Data segment:
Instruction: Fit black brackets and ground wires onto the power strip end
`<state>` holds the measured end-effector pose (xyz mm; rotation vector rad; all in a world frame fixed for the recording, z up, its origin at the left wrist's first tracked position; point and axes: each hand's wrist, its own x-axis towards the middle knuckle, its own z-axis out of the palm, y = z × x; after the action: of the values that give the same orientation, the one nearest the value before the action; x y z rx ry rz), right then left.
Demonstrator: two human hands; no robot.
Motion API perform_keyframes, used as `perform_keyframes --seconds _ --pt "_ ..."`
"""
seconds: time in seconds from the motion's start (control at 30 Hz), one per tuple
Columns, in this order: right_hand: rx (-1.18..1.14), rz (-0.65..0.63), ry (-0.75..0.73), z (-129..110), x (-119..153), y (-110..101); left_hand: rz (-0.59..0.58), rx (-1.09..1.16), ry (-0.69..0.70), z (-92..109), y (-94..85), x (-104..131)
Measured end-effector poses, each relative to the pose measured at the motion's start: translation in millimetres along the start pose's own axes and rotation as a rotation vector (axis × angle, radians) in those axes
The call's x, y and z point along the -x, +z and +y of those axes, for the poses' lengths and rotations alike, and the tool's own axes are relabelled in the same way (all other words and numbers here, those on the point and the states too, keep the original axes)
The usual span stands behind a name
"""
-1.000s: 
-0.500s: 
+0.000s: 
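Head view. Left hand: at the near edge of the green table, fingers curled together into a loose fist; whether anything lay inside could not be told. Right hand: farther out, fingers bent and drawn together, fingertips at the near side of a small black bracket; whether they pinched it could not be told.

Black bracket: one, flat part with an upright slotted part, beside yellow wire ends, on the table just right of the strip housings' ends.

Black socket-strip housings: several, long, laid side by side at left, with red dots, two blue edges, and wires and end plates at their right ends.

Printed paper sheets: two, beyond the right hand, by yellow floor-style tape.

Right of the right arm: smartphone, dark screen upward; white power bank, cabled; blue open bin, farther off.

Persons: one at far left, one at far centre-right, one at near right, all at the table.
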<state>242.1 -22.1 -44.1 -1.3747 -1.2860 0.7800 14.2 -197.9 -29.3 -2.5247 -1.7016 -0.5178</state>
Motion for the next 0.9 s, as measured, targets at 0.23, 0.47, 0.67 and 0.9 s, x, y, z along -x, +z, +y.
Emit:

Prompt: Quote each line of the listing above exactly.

Your solution:
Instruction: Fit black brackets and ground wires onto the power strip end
`<state>` holds the measured end-effector pose (xyz mm; rotation vector rad; all in a world frame fixed for the recording, z up, its origin at the left wrist's first tracked position; point and axes: each hand's wrist, its own x-axis towards the middle knuckle, its own z-axis out of the palm, y = z × x; after the action: of the values that give the same orientation, the one nearest the value before the action; x y z rx ry rz), right then left.
Demonstrator: two human hands; no robot.
Motion API perform_keyframes, used as `perform_keyframes --seconds _ --pt "_ ..."`
"""
seconds: time in seconds from the motion's start (control at 30 Hz), one per tuple
Columns, in this order: right_hand: rx (-1.18..1.14), rz (-0.65..0.63), ry (-0.75..0.73), z (-129..110), x (-119..153), y (-110..101); left_hand: rz (-0.59..0.58), rx (-1.09..1.16), ry (-0.69..0.70), z (-92..109), y (-94..85), x (-104..131)
Measured end-effector poses, each relative to the pose measured at the motion's start: translation in millimetres along the start pose's own axes and rotation as a rotation vector (axis × angle, radians) in those axes
The call's x, y and z point along the -x, +z and +y of those axes, for the poses' lengths and rotations alike, and the tool's own axes are relabelled in the same way (all other words and numbers here, those on the point and the states too, keep the original axes)
The usual span stands behind a name
"""
-1.000s: 
-0.500s: 
+0.000s: 
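Head view. Left hand: at the near edge of the green table, fingers curled together into a loose fist; whether anything lay inside could not be told. Right hand: farther out, fingers bent and drawn together, fingertips at the near side of a small black bracket; whether they pinched it could not be told.

Black bracket: one, flat part with an upright slotted part, beside yellow wire ends, on the table just right of the strip housings' ends.

Black socket-strip housings: several, long, laid side by side at left, with red dots, two blue edges, and wires and end plates at their right ends.

Printed paper sheets: two, beyond the right hand, by yellow floor-style tape.

Right of the right arm: smartphone, dark screen upward; white power bank, cabled; blue open bin, farther off.

Persons: one at far left, one at far centre-right, one at near right, all at the table.
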<state>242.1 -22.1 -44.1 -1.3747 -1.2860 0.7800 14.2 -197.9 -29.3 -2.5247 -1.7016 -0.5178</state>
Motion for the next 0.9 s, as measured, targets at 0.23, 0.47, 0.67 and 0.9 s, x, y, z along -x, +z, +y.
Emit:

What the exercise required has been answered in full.